Antisense palmitoyl protein thioesterase 1 (PPT1) treatment inhibits PPT1 activity and increases cell death in LA-N-5 neuroblastoma cells

Abstract

Infantile neuronal ceroid lipofuscinosis (INCL) is a childhood neurodegenerative disease caused by the selective death of cortical neurons and retinal degeneration, as the result of a palmitoyl protein thioesterase 1 (PPT1) deficiency. Recently, we showed that overexpression of PPT1 protects LA‐N‐5 human neuroblastoma cells against apoptotic death (Cho and Dawson [2000a] J. Neurochem. 74:1478–1488) and we now show that inhibition of PPT1 increases the susceptibility of these cells to apoptotic cell death. Transient transfection of LA‐N‐5 neuroblastoma cells with PPT1‐FLAG resulted in a strong expression of PPT‐FLAG‐tagged protein as evidenced by Western blot analysis and immunofluorescence. Co‐transfection of a reverse‐oriented (antisense) PPT1 (AS‐PPT1) decreased the expression of PPT‐FLAG to almost zero, reduced PPT1 enzyme activity (as measured by an in vitro assay) and increased the susceptibility to apoptosis induced by C₂ ceramide. Similarly, inhibition of PPT1 with a synthetic inhibitor (AcG‐palmitoyl diaminoproprionate‐VKIKK) (DAP1) (100 μM) increased the susceptibility of the cells to apoptosis induced by either C₂‐ceramide or etoposide, a common chemotherapeutic agent used in the treatment of neuroblastoma.
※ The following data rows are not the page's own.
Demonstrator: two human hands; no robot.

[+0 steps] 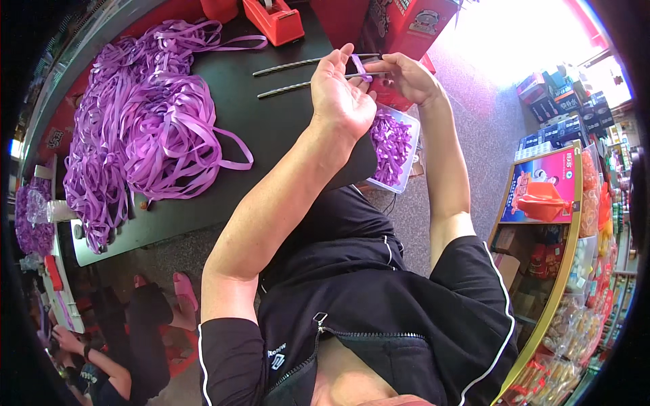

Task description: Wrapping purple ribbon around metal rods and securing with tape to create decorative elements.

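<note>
My left hand (pixel 342 91) and my right hand (pixel 404 76) meet above the right end of a black table (pixel 271 122). Both pinch a short strip of purple ribbon (pixel 359 68) that loops between the fingertips. Two thin metal rods (pixel 291 74) lie on the table and run under my hands. A big heap of purple ribbon (pixel 139 115) covers the table's left part. Below my hands, a clear plastic tray (pixel 394 145) holds several small purple ribbon pieces.
A red tape dispenser (pixel 274 19) stands at the table's far edge, with red boxes (pixel 406 24) beside it. Shop shelves with packaged goods (pixel 562 203) rise at the right. Another person (pixel 101 365) sits at the lower left, near more purple ribbon (pixel 30 216).
</note>
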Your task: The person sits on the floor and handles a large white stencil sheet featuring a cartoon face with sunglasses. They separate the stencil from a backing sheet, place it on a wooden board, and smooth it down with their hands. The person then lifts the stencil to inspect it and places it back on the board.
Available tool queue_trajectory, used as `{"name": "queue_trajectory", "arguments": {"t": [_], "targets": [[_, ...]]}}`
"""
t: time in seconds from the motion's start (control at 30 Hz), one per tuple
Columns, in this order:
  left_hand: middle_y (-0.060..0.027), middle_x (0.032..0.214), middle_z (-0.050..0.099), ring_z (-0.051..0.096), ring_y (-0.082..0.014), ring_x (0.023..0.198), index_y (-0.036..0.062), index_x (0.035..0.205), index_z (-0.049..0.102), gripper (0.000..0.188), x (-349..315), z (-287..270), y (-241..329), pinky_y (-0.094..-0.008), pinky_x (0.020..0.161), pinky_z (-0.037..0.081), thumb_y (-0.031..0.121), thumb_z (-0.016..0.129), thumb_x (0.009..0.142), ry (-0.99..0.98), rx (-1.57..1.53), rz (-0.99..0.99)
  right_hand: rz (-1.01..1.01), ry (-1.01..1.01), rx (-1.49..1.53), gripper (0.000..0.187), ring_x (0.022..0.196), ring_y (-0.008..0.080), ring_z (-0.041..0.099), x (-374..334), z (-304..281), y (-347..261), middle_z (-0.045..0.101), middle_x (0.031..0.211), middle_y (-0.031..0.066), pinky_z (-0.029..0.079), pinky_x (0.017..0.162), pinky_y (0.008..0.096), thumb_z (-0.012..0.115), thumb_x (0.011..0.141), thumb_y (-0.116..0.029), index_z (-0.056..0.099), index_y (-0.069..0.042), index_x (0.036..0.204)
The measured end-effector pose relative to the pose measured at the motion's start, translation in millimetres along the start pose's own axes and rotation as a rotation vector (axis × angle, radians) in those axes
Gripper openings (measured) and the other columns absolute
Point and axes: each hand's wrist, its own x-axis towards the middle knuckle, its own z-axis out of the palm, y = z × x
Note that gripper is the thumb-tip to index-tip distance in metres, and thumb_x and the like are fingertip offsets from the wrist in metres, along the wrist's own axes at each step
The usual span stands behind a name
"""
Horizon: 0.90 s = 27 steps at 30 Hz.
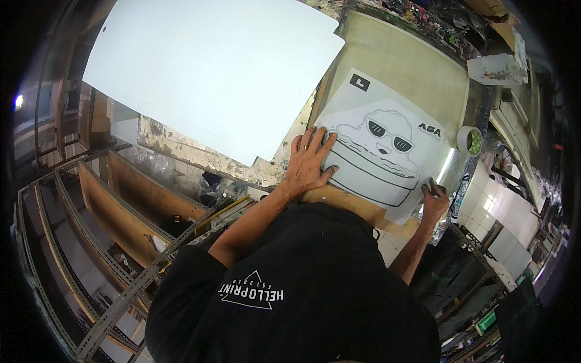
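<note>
A whitish sheet printed with a cartoon figure in sunglasses (pixel 363 172) lies at a slant on a pale yellowish panel (pixel 399 54). My left hand (pixel 310 160) rests on the sheet's left edge, fingers spread, with a ring on one finger. At the sheet's lower right corner is my right hand (pixel 434 202), its fingers closed around a small dark object (pixel 432 187) whose kind I cannot make out. A roll of tape (pixel 469 140) sits by the panel's right edge, beyond my right hand.
A large white board (pixel 212 66) covers the table at the left, one corner near my left hand. Wooden shelf boards in a metal frame (pixel 121 209) stand at the lower left. Paint-stained clutter (pixel 423 24) lines the far edge; dark items (pixel 451 278) fill a rack at the right.
</note>
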Motion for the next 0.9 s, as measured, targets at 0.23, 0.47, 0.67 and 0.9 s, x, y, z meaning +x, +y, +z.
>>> {"name": "queue_trajectory", "arguments": {"t": [0.23, 0.47, 0.67, 0.9], "targets": [[-0.0186, 0.141, 0.035, 0.030, -0.0374, 0.132, 0.0106, 0.142, 0.041, 0.076, 0, -1, 1, -0.0532, 0.105, 0.023, 0.038, 0.069, 0.077, 0.004, -0.003, 0.000, -0.008, 0.004, 0.017, 0.042, 0.072, 0.0182, 0.055, 0, 2, 4, 0.065, 0.085, 0.0101, 0.047, 0.069, 0.0311, 0.082, 0.064, -0.003, 0.073, -0.007, 0.105], [-0.0199, 0.143, 0.032, 0.029, -0.0382, 0.133, 0.0113, 0.142, 0.040, 0.078, 0, 0, 1, -0.0532, 0.105, 0.023, 0.038, 0.070, 0.075, -0.006, 0.017, -0.011, -0.015, 0.014, 0.015, 0.039, 0.074, 0.0187, 0.057, -2, 1, -2, 0.065, 0.088, 0.0117, 0.049, 0.070, 0.0314, 0.079, 0.066, -0.001, 0.074, -0.007, 0.105], [-0.0224, 0.143, 0.031, 0.029, -0.0398, 0.133, 0.0122, 0.144, 0.036, 0.079, 0, -2, 1, -0.0539, 0.105, 0.025, 0.039, 0.070, 0.077, -0.016, 0.028, -0.016, -0.009, 0.008, 0.038, 0.039, 0.074, 0.0182, 0.057, -3, 1, -4, 0.065, 0.089, 0.0110, 0.049, 0.069, 0.0311, 0.079, 0.067, 0.000, 0.074, -0.006, 0.105], [-0.0231, 0.143, 0.030, 0.029, -0.0406, 0.132, 0.0129, 0.143, 0.036, 0.081, 1, -4, 2, -0.0530, 0.105, 0.026, 0.038, 0.071, 0.075, -0.011, 0.013, -0.020, -0.032, 0.001, 0.030, 0.040, 0.073, 0.0174, 0.056, -2, 1, -1, 0.064, 0.089, 0.0102, 0.048, 0.068, 0.0309, 0.080, 0.067, 0.000, 0.074, -0.007, 0.105]]}}
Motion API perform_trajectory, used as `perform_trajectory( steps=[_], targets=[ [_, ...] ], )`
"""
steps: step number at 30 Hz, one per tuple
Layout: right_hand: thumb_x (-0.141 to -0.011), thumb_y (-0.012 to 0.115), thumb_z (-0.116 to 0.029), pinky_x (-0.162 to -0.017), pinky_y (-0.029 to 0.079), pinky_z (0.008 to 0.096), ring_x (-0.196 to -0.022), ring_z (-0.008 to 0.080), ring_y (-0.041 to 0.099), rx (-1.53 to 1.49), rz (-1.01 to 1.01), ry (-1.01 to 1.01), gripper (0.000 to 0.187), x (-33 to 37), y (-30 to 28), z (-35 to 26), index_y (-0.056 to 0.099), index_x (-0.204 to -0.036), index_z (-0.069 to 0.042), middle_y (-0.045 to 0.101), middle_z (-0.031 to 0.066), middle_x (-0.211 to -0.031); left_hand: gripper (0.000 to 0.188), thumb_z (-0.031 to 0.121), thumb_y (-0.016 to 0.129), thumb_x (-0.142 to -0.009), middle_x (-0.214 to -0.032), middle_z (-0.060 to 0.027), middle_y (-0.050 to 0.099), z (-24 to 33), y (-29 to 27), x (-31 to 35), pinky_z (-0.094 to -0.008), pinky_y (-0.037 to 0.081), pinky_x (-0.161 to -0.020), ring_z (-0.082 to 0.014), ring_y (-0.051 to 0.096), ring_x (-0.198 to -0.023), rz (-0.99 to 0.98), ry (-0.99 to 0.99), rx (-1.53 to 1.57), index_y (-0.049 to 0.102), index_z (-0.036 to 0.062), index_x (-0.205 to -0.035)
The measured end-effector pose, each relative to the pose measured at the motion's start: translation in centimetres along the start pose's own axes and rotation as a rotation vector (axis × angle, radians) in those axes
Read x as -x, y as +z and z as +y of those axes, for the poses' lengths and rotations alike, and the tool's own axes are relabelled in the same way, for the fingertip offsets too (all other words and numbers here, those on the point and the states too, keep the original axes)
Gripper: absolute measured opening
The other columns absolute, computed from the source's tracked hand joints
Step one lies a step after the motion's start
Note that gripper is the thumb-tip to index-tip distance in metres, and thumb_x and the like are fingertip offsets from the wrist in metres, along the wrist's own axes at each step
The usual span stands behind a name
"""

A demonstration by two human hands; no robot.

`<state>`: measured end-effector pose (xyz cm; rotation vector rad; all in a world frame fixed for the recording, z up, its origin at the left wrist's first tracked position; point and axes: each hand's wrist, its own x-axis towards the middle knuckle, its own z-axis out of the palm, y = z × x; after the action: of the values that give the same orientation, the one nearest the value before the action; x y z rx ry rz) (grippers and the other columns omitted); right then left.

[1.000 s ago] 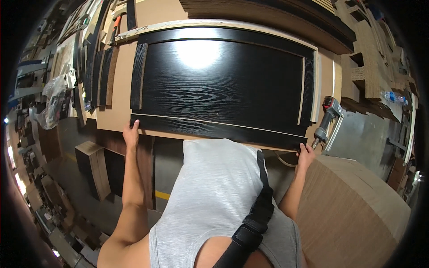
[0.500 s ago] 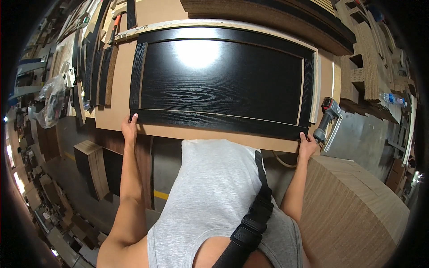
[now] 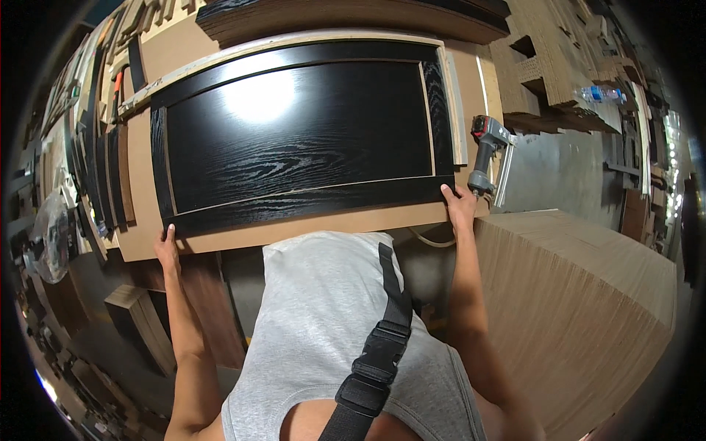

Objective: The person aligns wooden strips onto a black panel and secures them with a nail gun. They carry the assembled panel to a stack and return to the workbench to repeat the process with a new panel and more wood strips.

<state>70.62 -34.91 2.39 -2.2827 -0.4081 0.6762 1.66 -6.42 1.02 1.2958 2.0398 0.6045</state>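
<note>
A black wood-grain cabinet door [image 3: 294,140] with a raised frame lies flat on a tan board [image 3: 346,220] on the workbench. My left hand [image 3: 168,246] grips its near left corner, thumb on top and fingers along the edge. At the near right corner, my right hand [image 3: 460,206] holds on in the same way, its fingertips partly hidden by the edge. A pale wooden strip [image 3: 220,57] runs along the door's far side, and another pale strip [image 3: 457,110] stands beside its right end.
Just right of my right hand lies a grey-and-red nail gun [image 3: 485,151]. A tall stack of brown boards [image 3: 573,272] stands at the near right. Dark strips [image 3: 110,176] and an orange-handled hammer [image 3: 118,84] lie left. Stacked dark boards [image 3: 353,22] sit behind the door.
My view has swung to the right, so the bench and door sit farther left and slightly tilted in the picture. Both hands stay on the same two near corners.
</note>
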Motion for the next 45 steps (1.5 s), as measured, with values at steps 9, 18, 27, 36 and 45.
perform_trajectory(
  steps=[9, 18, 27, 36, 45],
  targets=[
    [-0.086, 0.078, -0.019, -0.082, 0.051, 0.0288, -0.084, 0.0157, 0.067, 0.003, 0.085, -0.038, 0.034, 0.6, 0.6, -1.0, 0.073, -0.109, 0.005, 0.075, 0.0095, -0.094, 0.040, 0.025, 0.071, -0.095, -0.101, -0.0080, 0.066, 0.6, -0.4, 0.5, -0.0308, 0.046, -0.088, -0.0165, 0.058, -0.094, -0.099, -0.024, 0.133, 0.065, -0.0104, -0.113],
    [-0.082, 0.081, -0.017, -0.080, 0.052, 0.0301, -0.082, 0.0167, 0.068, -0.017, 0.007, -0.016, 0.034, 0.4, -0.1, -1.2, 0.074, -0.109, 0.002, 0.075, 0.0098, -0.092, 0.046, 0.026, 0.070, -0.095, -0.108, -0.0104, 0.066, 2.1, -0.7, 0.6, -0.0321, 0.046, -0.091, -0.0191, 0.060, -0.099, -0.150, -0.054, 0.042, 0.061, -0.0125, -0.120],
    [-0.083, 0.080, -0.014, -0.051, 0.043, 0.0249, -0.057, 0.0088, 0.054, -0.157, -0.040, 0.102, 0.021, -0.5, -0.2, -0.9, 0.075, -0.096, 0.003, 0.063, 0.0002, -0.070, 0.040, 0.028, 0.068, -0.095, -0.088, -0.0145, 0.065, 0.8, -1.0, -0.4, -0.0346, 0.047, -0.077, -0.0196, 0.055, -0.081, -0.149, 0.178, -0.065, 0.062, -0.0105, -0.101],
    [-0.083, 0.081, -0.016, -0.051, 0.045, 0.0245, -0.057, 0.0096, 0.056, -0.152, -0.075, 0.157, 0.023, -0.5, -0.7, -2.0, 0.074, -0.095, 0.001, 0.064, 0.0007, -0.070, 0.042, 0.031, 0.068, -0.094, -0.077, -0.0224, 0.062, 1.8, -1.5, -0.3, -0.0397, 0.047, -0.072, -0.0237, 0.055, -0.073, -0.123, 0.339, -0.241, 0.062, -0.0112, -0.090],
    [-0.073, 0.086, -0.018, -0.069, 0.052, 0.0310, -0.067, 0.0172, 0.065, -0.054, -0.044, 0.193, 0.032, -1.8, -0.9, -0.6, 0.076, -0.096, 0.002, 0.072, 0.0080, -0.079, 0.051, 0.024, 0.073, -0.088, -0.120, -0.0249, 0.064, 4.5, 2.2, -0.4, -0.0422, 0.047, -0.098, -0.0352, 0.063, -0.108, 0.075, 0.500, -0.421, 0.059, -0.0060, -0.126]
  ],
)
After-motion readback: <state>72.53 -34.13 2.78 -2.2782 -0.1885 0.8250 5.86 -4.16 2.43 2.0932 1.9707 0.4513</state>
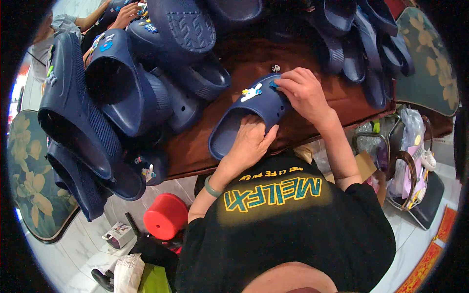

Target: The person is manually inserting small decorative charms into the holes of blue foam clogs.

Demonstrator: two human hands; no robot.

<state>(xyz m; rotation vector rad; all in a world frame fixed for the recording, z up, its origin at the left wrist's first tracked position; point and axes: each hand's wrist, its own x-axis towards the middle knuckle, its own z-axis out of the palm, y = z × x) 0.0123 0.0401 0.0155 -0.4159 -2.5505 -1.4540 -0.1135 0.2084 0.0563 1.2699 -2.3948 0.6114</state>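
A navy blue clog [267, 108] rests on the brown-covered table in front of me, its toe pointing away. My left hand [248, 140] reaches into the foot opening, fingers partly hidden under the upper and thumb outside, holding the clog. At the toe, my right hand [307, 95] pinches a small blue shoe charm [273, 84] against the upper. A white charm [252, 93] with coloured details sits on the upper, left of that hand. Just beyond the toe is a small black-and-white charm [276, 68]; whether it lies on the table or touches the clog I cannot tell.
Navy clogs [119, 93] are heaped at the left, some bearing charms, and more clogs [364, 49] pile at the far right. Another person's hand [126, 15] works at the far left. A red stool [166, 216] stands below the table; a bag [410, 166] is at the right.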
Cells stably overexpressing PPT1 were resistant to apoptosis induced by DAP1 suggesting that the inhibitor has a specific action and confirming that low levels of protein palmitoylation block the death pathway. Drugs that raise the level of protein palmitoylation are pro‐apoptotic and PPT1 inhibition may enhance the killing efficacy of chemotherapeutic agents used to kill neuroblastoma‐derived cells. J. Neurosci. Res. 62:234–240, 2000.